Acidosis (low pH) is the oldest putative agent of muscular fatigue, but the molecular mechanism underlying its depressive effect on muscular performance remains unresolved. Therefore, the effect of low pH on the molecular mechanics and kinetics of chicken

skeletal muscle myosin was studied using in vitro motility (IVM) and single molecule laser trap assays. Decreasing pH from 7.4 to 6.4 at saturating ATP slowed actin filament velocity (V_actin) in the IVM by 36%. Single molecule experiments, at 1 μM ATP, decreased the average unitary step size of myosin (d) from 10 ± 2 nm (pH 7.4) to 2 ± 1 nm (pH 6.4). Individual binding events at low pH were consistent with the presence of a population of both productive (average d = 10 nm) and nonproductive (average d = 0 nm) actomyosin interactions.
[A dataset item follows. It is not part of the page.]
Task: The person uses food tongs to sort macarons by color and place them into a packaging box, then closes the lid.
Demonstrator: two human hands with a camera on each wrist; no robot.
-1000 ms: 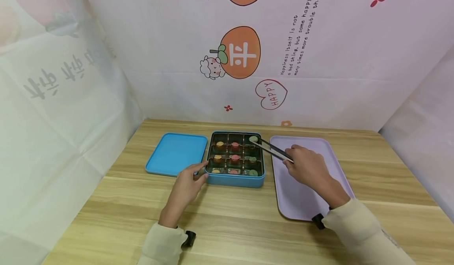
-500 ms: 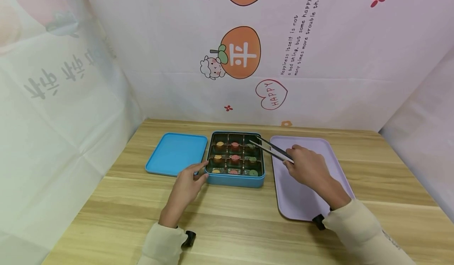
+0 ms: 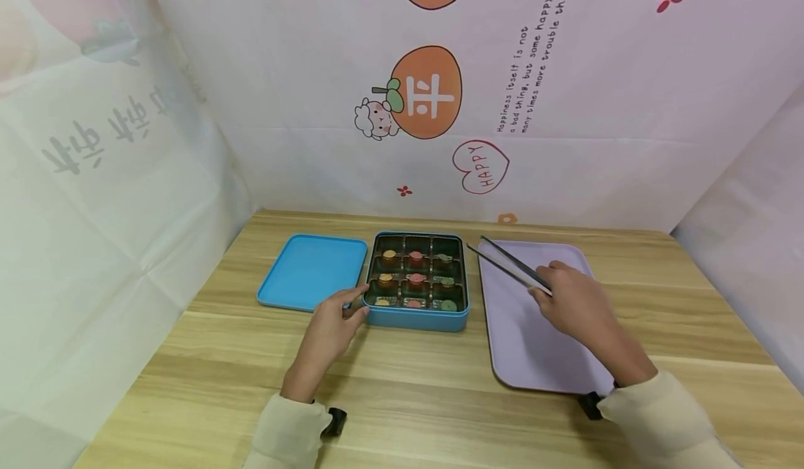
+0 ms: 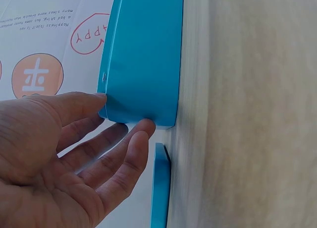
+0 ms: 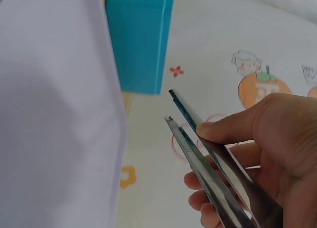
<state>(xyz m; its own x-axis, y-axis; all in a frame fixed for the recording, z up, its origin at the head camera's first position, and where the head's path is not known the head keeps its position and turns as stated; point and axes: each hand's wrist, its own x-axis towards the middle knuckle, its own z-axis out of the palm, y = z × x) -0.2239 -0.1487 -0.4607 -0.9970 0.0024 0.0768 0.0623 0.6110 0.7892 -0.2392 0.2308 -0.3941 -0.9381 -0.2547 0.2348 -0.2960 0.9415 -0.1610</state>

Raising the ATP concentration from 1 μM to 1 mM at pH 6.4 restored d (9 ± 3 nm), suggesting that the lifetime of the nonproductive interactions is solely dependent on the [ATP]. V_actin, however, was not restored by raising the [ATP] (1–10 mM) in the IVM assay, suggesting that low pH also prolongs actin strong binding (t_on). Measurement of t_on as a function of the [ATP] in the single molecule assay suggested that acidosis prolongs t_on by slowing the rate of ADP release. Thus, in a detachment limited model of motility (i.e., V_actin ∼ d/t_on), a slowed rate of ADP release and the presence of nonproductive actomyosin interactions could account for the acidosis-induced decrease in V_actin, suggesting a molecular explanation for this component of muscular fatigue.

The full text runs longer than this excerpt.